This brings us to a third approach that utilizes the collective knowledge
of the people in an organization to truly create an organizational memory.
The method is to provide knowledge acquisition tools that help developers
document their work and coordinate with other project members. Our studies
have shown that there are currently many information collection activities
in development practices at UPRR [21]. Managers and developers were observed
devoting 30 - 40% of their time to knowledge collection activities such
as entering tips and techniques into Lotus Notes databases, writing up meeting
notes, and coordinating development activities. Scribes are often appointed
at meetings to take notes and keep track of action items.

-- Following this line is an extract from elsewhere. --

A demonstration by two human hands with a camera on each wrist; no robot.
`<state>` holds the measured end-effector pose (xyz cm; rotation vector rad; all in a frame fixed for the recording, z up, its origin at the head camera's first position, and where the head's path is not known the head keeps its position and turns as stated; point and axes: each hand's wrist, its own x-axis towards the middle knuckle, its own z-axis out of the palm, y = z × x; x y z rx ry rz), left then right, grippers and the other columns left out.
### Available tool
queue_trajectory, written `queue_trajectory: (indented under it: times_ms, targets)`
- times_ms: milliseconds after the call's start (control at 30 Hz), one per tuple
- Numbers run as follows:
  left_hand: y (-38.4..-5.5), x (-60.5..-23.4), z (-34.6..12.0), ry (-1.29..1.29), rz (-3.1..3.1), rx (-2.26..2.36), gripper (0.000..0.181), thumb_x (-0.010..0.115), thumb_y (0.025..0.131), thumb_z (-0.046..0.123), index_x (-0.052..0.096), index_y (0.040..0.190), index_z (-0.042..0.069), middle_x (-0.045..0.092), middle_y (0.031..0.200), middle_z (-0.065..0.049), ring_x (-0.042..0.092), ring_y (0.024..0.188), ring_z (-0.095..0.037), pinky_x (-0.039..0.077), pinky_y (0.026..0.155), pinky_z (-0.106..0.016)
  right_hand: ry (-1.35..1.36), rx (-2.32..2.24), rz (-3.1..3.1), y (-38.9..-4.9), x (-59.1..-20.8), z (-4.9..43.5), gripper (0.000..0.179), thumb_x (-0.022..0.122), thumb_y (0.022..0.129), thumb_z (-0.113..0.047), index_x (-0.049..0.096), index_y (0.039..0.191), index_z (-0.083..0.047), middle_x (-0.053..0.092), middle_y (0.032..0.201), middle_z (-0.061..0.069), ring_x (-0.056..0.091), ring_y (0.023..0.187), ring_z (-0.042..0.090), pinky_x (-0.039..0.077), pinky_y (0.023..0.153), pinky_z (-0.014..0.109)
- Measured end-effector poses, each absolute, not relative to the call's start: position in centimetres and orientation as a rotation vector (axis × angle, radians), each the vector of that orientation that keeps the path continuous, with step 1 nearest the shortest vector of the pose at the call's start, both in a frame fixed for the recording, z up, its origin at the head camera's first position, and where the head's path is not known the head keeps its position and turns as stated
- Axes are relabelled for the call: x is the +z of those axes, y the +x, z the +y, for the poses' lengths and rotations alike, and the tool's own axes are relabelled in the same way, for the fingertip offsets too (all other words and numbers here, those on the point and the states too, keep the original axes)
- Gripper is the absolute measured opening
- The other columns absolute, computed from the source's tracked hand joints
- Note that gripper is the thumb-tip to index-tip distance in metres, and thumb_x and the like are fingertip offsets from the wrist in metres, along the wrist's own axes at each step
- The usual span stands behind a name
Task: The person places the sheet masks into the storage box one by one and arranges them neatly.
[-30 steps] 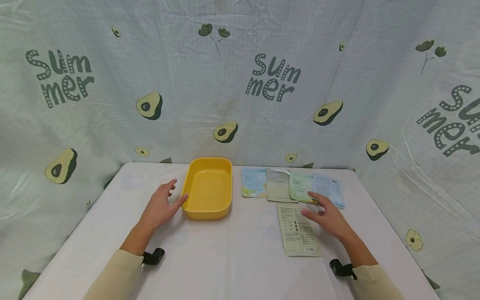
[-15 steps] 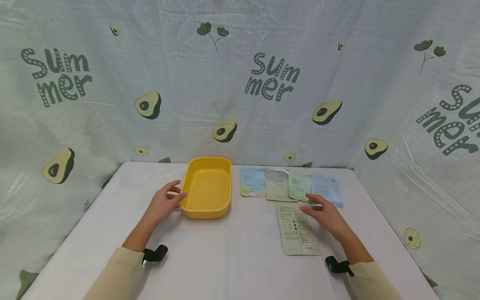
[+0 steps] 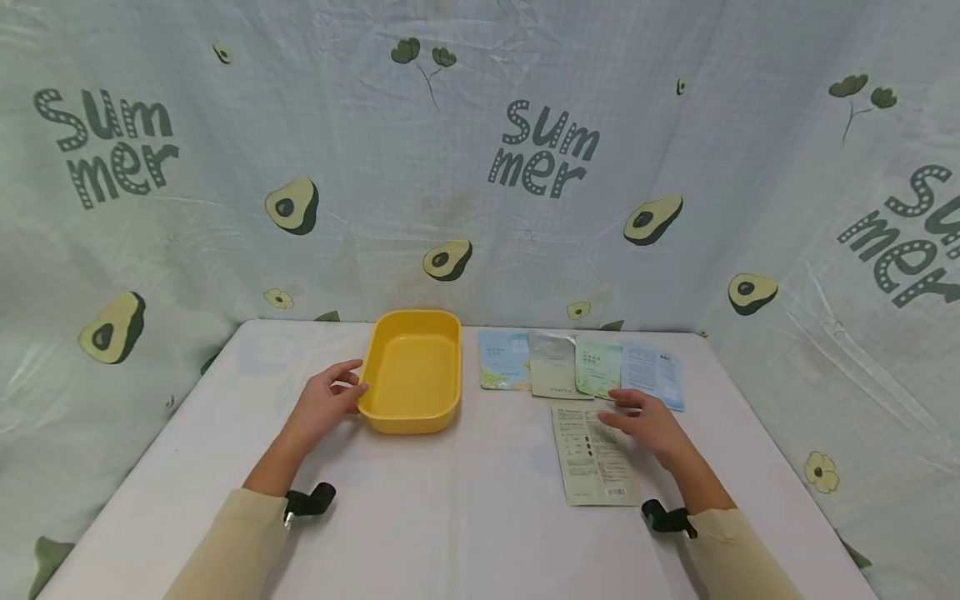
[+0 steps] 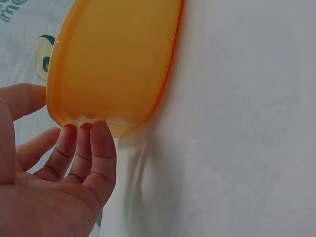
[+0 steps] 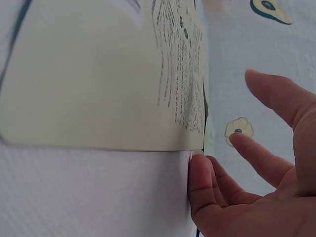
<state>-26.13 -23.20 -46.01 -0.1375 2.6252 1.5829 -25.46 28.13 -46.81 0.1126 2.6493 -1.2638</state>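
Yellow tray (image 3: 411,423), one, on the white table (image 3: 480,517); my left hand (image 3: 318,408), fingers relaxed, touches its left side. Beige printed packet (image 3: 588,471), one, lying right of the tray; my right hand (image 3: 651,423), fingers loose and ungrasping, hovers by its right edge, contact uncertain. Behind, in a row: light-blue packet (image 3: 504,361), silver packet (image 3: 551,367), green packet (image 3: 598,367), blue-and-white packet (image 3: 654,375).

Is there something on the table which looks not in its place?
Nothing looks spilled. Only the beige packet stands out: it lies a little askew, alone in front of the row of four packets, near the right hand.
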Motion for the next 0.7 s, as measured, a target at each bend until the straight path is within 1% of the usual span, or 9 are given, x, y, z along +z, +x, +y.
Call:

The primary knowledge collection tool for our repository is the case window
(see Figure 2). When documenting a problem, a developer can either begin
by modifying an existing case and saving it with a new name or creating
an empty case. To allow the creation of unresolved cases, all of the fields
are optional. Developers can therefore create place holders for issues that
have been identified but not yet resolved. The repository can be analyzed
for unresolved cases to find common issues that are currently being worked
on. As developers work on the problem, they can modify the case to show
progress or enter the final solution to the problem. We are working on tools
that can be used to document and manage projects through the maintenance
of cases in the repository, modifying current documentation practices to
take advantage of BORE's capabilities. The advantage of project documentation
with BORE is that a single repository contains information on all projects.
Reuse is enhanced, and documentation effort can be reduced by simply pointing
to cases that are re-used.

Figure 5: Linking Cases to a Resource Category.
The case shown in Figure 2 directs users toward some reusable source
code that has been developed for the PowerBuilder platform. Associating
this case with the "Reusable Objects" category of the PowerBuilder
tool will help other PowerBuilder users find this resource. Clicking on
the "Link Resource Category" button in the case window of Figure
2 brings up the window shown in Figure 5. We used a different case for this
image that has to do with asynchronous processing with the IEF tool. After
clicking on the "Done" field the case will become associated with
the "How-To" category of the IEF tool. The case will appear on
the "Resource Categories" combo box in the case's window and can
be chosen from the "How-To" field in the tool window (shown for
the PowerBuilder tool in Figure 2). Cases can be associated with any number
of attributes in any of the resource descriptors.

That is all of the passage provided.